25 April 2023

mammuts/aufgabe

vielleicht gibt es keine worte für gedanken die nicht fertig sind? diese einsame straße nicht gesprochener worte führt uns (vielleicht) in diesem roadtrip zu einer (roten) „ampel“ aus nicht bekannten illusionen und unfertigen meinungen? 

vielleicht sind unsere durch werte geprägten planungen von denken nicht mehr zeitgemäß? vielleicht entsprechen wir den noch zu definierenden neuen ansätzen nicht? 

vielleicht leben wir zwischen der (digitalen) revolution dahin und können uns deshalb nicht entscheiden, verlieren uns im (nicht) ausgetragenen diskurs um das noch nicht bekannte? 

(vor) ahnend schieben wir uns hin und her, denn wir wissen nicht um die anforderungen der zukunft. so spekulieren wir und die gegenwart hält uns im bann steter (neuer) ereignisse? 

vielleicht machen wir uns doch zu viele (unfertige) gedanken und sprechen dann doch worte der erschöpfung, der ermüdung die der ständige und schnelle wandel unserer zeit bereitstellt. 

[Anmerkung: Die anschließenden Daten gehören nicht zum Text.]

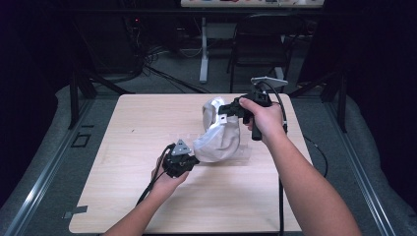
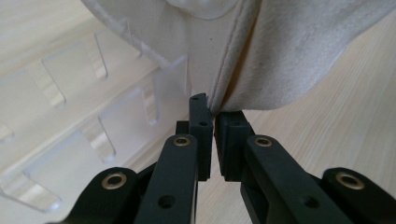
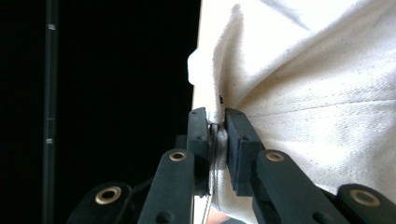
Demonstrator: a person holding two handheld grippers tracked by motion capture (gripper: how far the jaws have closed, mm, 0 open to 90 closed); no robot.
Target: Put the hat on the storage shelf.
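Here we have both grippers clamped on one cream cloth bag (image 1: 219, 135), which hangs stretched between them above the pale wooden worktop (image 1: 137, 128). The left gripper (image 1: 189, 160) sits low, close to the near middle of the worktop, and its jaws are closed on the bag's lower corner; in the left gripper view the stitched edge of the fabric (image 2: 280, 56) runs straight down into the narrow slit between the two black jaws, with the rest of the bag spreading up and away beyond their tips. Just to the left of those jaws, lying flat on the worktop, we see a clear plastic sheet (image 2: 70, 116) with slotted cut-outs, and the bag's cloth overlaps its far edge. The right gripper (image 1: 222, 117) is held higher and farther back, turned sideways, and its jaws are pinched on the bag's upper rim; in the right gripper view a thin fold of the cloth (image 3: 299, 112) is squeezed between the jaws, and the bulk of the bag billows to the right of them and above, against a dark background on their left. Between the two grips the bag sags in a loose curve, its lower bulge resting near the left jaws.
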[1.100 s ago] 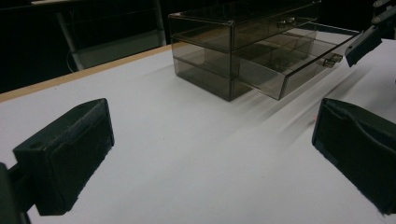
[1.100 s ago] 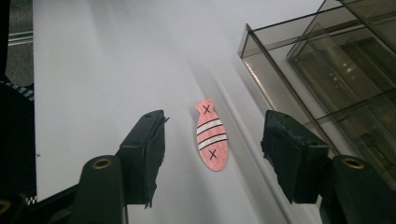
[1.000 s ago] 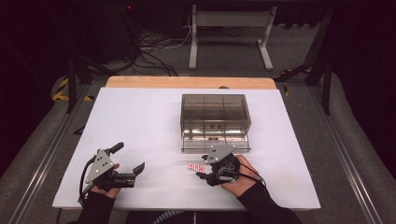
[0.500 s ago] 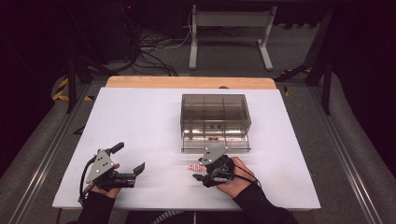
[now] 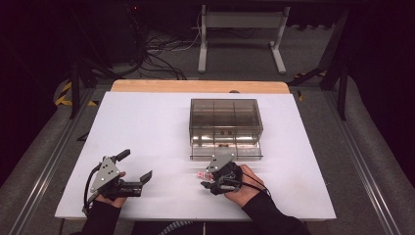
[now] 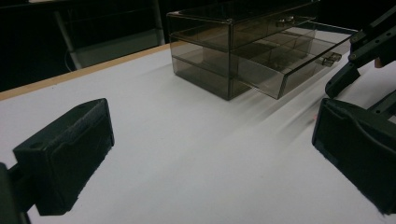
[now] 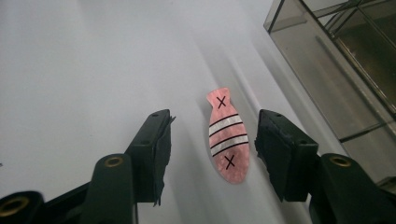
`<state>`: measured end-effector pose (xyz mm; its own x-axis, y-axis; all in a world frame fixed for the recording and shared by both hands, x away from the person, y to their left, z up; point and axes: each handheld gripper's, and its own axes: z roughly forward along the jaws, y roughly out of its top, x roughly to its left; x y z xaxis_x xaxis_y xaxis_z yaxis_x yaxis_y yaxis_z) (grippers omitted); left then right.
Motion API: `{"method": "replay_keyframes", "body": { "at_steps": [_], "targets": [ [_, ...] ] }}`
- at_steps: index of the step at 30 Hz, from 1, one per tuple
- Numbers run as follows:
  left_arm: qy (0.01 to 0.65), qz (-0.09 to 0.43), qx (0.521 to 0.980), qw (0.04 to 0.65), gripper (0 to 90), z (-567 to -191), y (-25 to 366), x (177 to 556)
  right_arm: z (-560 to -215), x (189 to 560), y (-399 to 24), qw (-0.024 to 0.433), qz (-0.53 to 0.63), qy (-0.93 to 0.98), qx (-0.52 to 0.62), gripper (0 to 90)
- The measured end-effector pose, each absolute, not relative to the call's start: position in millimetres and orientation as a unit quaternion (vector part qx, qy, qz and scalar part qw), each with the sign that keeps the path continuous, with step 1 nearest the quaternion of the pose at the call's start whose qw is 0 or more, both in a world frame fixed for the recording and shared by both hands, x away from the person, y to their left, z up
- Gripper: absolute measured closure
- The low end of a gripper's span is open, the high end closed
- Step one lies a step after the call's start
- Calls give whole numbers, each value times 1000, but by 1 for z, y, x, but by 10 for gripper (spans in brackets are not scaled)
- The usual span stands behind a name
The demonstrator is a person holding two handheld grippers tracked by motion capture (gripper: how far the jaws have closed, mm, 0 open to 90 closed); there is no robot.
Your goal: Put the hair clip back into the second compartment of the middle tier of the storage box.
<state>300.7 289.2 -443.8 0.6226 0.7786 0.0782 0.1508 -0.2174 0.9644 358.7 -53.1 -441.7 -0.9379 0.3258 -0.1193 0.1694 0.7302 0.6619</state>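
Pink, flat, fish-shaped: clip (image 7: 227, 135) lay on the white table (image 5: 147, 127), crossed by pale stripes and marked with two black X's. Sat between the jaws of the right gripper (image 7: 212, 154), lengthwise, with a gap on either side. Not pinched yet; jaws had just been closing around it, about half wide, pads (image 7: 275, 149) near but clear of both edges. Nothing lifted, then. Seen from the high view, same clip (image 5: 202, 174) rested just left of the right gripper (image 5: 208, 183), in front of the box and apart from it.

Smoked plastic drawer box (image 5: 224, 128) stood mid-table, lower drawer (image 5: 225, 152) pulled out toward the person, upper one shut. Looked like the spot meant for the clip, though only a guess. Dividers showed inside the open drawer in the left gripper view (image 6: 280, 56); could not tell what, if anything, lay in them.

Left gripper (image 5: 142, 178) rested low at the near left, well apart from clip and box. Jaws stood wide with only bare table between them, holding nothing.

Progress, by the look of it: drawer open, reach made, grasp half done. Left to do: finish the squeeze on a thin, slippery piece lying flat, lift, carry to the drawer, drop in, perhaps push the drawer shut
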Motion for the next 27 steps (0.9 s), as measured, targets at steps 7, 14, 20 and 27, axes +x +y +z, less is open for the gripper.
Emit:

vielleicht fühlen wir uns einfach so schnell noch nicht zuständig, weil diese überforderung auch unser ego angreift? 

nun könnte man annehmen, dass es generationen vor uns genauso erging, der unterschied besteht nur darin, dass der digitalismus ansprüche an unsere fantasie und unsere urteilsfähigkeit sowie an das herantasten von neuen werten stellt, die es niemals zuvor gab. 

das abschätzen von dem was dem menschen hilft und was ihm schadet ist nur unter der voraussetzung ständiger sorgfalt, einigkeit, empathie und konsequentem durchsetzungsvermögens möglich? das ist die eigentliche mammutsaufgabe?